_Exercise objective_
In the records below, find the line with "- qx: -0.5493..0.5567" and the line with "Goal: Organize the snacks"; return exactly those lines and every line between them.

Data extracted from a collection

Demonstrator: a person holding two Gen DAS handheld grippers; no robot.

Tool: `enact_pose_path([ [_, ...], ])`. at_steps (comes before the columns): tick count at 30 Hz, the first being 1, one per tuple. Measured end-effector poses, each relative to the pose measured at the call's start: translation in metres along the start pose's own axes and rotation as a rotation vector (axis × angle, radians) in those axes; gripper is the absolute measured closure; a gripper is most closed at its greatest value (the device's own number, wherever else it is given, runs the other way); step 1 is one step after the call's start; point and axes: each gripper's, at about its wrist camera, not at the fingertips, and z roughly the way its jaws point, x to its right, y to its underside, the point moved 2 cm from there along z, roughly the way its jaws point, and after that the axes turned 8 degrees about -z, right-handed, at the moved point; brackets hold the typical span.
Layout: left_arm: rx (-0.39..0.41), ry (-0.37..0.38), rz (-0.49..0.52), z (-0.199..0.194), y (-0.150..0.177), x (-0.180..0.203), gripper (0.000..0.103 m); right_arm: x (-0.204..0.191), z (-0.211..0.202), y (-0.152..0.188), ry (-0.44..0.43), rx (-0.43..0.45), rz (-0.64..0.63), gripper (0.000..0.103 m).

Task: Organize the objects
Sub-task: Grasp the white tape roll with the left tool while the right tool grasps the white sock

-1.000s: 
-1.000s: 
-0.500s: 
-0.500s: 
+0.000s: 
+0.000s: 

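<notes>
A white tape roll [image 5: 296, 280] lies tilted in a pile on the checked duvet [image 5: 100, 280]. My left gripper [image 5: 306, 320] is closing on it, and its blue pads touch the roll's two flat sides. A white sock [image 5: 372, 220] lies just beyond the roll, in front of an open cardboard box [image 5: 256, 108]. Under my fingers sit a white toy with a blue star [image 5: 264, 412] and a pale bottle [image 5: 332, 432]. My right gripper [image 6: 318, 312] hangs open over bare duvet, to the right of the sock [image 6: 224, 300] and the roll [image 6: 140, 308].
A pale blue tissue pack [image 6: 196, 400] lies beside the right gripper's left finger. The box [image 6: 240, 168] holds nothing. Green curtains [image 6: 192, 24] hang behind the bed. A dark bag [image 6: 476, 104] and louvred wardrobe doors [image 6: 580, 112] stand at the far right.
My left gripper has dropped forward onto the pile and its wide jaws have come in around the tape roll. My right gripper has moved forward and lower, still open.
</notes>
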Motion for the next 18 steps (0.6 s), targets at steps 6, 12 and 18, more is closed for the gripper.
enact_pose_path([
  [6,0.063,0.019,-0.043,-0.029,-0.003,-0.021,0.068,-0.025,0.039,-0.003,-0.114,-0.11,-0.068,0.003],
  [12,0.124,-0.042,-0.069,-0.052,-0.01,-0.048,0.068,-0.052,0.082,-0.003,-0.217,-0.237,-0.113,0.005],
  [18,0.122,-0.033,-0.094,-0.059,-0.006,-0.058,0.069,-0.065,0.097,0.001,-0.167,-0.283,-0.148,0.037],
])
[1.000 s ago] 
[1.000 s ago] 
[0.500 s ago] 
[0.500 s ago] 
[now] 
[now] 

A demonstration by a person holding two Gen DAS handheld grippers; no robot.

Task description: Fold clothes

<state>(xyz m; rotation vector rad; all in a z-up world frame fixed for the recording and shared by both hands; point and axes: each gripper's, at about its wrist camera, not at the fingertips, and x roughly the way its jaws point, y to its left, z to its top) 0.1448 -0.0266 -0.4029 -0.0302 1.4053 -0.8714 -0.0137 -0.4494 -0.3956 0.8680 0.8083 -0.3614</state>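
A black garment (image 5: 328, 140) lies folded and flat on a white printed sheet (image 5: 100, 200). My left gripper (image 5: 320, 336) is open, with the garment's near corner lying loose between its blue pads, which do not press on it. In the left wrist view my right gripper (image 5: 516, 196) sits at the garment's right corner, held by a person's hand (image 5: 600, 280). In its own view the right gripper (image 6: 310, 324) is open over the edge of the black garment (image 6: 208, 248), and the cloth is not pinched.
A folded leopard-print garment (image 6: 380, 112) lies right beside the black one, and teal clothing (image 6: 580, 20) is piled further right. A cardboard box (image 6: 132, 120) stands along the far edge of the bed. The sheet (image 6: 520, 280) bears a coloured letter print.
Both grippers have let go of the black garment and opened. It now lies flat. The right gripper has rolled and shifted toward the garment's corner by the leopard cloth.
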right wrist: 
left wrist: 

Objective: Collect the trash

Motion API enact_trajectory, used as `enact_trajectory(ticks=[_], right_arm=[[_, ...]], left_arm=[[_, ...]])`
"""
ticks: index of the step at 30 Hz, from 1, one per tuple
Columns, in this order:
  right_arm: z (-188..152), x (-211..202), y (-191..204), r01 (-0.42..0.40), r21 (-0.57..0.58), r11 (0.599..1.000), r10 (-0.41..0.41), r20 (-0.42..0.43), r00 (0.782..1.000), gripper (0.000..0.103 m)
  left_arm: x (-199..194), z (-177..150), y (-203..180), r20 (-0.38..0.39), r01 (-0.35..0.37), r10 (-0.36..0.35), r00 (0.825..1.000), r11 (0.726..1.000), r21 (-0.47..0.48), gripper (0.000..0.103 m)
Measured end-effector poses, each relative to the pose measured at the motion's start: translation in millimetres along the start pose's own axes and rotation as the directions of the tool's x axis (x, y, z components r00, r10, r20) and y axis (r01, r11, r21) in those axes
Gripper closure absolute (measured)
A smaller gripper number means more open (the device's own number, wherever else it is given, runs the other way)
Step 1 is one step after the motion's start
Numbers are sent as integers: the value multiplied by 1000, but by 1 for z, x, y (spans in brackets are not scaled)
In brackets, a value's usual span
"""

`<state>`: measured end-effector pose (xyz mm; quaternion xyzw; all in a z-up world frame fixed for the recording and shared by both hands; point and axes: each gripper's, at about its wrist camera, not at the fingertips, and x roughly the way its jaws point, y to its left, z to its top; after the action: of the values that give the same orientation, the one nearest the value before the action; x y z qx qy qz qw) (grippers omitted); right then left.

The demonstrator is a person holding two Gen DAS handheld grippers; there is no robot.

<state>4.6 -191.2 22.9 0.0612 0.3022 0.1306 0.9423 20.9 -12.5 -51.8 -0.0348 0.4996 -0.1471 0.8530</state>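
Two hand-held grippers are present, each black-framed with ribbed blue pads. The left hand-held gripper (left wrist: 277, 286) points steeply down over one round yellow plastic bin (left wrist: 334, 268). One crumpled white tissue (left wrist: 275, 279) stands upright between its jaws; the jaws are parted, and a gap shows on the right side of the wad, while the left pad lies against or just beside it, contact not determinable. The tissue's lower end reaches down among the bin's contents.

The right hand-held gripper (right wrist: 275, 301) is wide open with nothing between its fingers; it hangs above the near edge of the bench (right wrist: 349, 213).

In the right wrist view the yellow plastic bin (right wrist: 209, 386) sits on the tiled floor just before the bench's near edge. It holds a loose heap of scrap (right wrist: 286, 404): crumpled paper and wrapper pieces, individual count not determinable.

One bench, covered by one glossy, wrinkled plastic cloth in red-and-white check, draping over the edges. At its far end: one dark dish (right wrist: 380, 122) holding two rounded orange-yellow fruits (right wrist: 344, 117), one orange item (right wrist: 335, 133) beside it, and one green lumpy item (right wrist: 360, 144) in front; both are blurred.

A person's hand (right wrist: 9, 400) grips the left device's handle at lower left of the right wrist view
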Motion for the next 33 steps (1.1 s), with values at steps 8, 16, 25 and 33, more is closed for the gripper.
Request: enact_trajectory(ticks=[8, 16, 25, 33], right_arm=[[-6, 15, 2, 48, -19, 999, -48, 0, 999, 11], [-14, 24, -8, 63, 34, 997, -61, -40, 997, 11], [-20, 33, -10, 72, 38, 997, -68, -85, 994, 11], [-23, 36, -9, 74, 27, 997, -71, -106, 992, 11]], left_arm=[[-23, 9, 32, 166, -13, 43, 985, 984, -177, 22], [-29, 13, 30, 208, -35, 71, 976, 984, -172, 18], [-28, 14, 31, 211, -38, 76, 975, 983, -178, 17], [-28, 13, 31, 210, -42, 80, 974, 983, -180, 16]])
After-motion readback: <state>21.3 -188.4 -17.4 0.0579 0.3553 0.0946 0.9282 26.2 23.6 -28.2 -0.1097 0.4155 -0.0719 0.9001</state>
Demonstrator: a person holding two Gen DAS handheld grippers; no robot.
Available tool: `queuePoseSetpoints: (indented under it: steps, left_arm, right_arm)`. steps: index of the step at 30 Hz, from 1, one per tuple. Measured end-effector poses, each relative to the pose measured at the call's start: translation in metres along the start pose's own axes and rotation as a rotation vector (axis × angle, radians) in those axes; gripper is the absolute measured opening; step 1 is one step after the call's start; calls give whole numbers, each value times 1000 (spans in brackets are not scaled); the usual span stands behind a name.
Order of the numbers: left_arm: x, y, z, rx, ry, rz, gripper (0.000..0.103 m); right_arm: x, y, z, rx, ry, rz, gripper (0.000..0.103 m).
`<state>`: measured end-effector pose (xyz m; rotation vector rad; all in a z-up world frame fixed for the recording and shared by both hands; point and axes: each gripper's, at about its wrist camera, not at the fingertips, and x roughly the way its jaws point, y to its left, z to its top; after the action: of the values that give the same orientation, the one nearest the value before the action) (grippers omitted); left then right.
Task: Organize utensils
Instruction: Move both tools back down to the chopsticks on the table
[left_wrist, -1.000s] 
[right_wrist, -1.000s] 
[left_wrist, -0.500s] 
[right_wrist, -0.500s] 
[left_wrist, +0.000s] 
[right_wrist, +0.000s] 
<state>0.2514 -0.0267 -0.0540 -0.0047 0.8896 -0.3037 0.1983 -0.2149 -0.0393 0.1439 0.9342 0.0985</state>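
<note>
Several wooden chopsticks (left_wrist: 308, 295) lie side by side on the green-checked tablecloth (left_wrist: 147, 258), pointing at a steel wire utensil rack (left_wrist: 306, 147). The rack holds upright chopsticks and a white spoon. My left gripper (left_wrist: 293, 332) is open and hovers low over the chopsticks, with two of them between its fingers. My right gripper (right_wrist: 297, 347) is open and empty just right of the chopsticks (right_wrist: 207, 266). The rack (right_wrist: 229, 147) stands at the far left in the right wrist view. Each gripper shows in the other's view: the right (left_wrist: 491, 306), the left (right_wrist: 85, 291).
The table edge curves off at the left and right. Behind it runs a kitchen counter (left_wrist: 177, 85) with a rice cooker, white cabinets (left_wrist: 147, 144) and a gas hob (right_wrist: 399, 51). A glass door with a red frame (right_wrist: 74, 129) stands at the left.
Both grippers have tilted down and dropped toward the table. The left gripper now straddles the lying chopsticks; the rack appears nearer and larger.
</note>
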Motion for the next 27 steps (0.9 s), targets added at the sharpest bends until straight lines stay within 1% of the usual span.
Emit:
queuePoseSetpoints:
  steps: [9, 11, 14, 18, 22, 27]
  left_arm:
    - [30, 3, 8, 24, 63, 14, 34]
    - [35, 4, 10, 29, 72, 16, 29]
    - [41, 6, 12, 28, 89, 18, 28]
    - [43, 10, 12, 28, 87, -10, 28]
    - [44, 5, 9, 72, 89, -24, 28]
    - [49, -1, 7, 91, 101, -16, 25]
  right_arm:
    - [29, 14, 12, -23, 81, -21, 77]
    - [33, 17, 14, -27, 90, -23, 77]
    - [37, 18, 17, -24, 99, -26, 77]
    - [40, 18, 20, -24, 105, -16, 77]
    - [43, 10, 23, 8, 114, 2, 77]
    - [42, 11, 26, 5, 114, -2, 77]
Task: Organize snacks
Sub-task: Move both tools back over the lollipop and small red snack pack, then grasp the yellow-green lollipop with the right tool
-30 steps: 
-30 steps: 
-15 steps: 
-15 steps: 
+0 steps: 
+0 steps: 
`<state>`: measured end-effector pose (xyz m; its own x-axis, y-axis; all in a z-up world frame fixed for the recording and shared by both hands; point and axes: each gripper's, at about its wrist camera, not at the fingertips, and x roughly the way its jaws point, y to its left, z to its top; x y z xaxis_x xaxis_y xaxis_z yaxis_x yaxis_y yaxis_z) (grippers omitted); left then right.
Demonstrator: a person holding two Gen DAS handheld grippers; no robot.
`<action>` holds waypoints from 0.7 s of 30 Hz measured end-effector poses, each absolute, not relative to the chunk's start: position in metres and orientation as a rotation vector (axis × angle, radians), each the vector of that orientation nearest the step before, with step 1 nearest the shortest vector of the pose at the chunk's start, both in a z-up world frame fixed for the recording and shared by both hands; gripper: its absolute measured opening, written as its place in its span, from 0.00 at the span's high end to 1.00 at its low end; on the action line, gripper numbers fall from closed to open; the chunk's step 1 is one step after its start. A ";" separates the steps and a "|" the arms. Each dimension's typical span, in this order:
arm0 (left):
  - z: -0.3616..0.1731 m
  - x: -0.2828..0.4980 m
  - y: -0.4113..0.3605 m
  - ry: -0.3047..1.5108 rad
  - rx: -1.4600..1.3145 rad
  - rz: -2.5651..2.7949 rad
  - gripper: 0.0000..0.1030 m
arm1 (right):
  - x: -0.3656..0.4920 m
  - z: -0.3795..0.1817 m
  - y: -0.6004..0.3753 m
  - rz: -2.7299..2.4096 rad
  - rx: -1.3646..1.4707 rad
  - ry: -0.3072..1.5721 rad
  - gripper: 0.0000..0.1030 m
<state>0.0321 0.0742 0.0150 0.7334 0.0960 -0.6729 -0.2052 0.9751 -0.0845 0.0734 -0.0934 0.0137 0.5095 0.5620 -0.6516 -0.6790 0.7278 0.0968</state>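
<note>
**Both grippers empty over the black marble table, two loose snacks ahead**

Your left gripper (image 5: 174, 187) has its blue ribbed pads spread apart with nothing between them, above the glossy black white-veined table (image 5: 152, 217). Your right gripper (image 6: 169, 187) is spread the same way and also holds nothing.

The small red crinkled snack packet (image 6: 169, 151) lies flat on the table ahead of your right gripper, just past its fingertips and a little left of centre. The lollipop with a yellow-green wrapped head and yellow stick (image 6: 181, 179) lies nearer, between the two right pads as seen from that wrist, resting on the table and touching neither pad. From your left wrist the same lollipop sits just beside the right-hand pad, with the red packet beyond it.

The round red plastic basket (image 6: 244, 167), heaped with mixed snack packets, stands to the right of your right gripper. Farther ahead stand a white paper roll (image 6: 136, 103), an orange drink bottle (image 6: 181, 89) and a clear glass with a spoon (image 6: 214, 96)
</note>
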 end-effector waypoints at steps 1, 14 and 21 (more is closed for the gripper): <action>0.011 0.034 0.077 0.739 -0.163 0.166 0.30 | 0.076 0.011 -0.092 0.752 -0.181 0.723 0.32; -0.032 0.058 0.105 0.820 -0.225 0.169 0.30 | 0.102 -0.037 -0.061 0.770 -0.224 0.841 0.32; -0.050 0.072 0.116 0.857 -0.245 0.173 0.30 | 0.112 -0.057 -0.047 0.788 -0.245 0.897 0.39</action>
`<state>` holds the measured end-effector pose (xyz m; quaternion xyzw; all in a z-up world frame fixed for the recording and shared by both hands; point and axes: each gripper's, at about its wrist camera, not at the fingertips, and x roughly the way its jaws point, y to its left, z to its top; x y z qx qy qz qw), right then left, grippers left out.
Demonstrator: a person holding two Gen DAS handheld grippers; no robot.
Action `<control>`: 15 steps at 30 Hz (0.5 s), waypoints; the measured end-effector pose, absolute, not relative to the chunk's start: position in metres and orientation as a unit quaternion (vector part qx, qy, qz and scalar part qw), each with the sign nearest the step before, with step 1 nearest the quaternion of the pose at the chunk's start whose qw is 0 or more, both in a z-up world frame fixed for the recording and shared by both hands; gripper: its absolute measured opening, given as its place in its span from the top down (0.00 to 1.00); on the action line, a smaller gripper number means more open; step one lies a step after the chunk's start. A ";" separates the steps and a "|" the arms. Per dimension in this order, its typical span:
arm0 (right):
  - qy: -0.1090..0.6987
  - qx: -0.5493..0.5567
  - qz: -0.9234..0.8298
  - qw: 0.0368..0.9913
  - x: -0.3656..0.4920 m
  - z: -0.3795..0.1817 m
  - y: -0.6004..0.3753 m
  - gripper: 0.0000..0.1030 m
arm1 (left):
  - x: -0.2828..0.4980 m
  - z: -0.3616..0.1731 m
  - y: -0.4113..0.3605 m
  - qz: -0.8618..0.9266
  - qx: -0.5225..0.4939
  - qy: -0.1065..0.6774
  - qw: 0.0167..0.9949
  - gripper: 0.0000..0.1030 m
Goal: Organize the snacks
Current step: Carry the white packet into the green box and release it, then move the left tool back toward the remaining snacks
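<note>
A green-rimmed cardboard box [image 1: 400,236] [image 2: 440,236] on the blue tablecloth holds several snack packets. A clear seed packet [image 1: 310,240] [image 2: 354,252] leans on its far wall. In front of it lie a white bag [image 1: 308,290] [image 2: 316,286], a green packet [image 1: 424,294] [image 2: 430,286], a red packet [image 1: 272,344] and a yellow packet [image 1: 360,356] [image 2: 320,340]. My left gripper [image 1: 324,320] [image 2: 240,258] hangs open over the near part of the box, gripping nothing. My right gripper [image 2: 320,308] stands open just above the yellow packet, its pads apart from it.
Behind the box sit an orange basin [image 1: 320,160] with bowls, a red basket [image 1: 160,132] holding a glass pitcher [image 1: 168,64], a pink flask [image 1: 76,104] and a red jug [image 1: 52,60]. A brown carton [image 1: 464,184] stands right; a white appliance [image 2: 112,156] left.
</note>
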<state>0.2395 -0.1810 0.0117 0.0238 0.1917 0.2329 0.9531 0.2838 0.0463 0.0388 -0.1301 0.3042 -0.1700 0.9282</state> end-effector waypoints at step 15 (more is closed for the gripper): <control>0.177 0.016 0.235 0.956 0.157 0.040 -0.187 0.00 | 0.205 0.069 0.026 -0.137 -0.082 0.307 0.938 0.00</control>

_Answer to this problem_
  - qx: -0.5493..0.5567
  - qz: -0.9234..0.8298
  - qw: 0.0368..0.9913
  - x: -0.3656..0.4920 m
  - z: -0.3795..0.1817 m
  - y: -0.6004..0.3753 m
  - gripper: 0.0000..0.1030 m
arm1 (left):
  - x: -0.2828..0.4980 m
  - z: -0.3616..0.1731 m
  - y: -0.4113..0.3605 m
  - qz: -0.8618..0.9266
  - qx: -0.5225..0.4939
  - qy: -0.1065..0.6774
  - qw: 0.0167..0.9949
  - gripper: 0.0000..0.1030 m
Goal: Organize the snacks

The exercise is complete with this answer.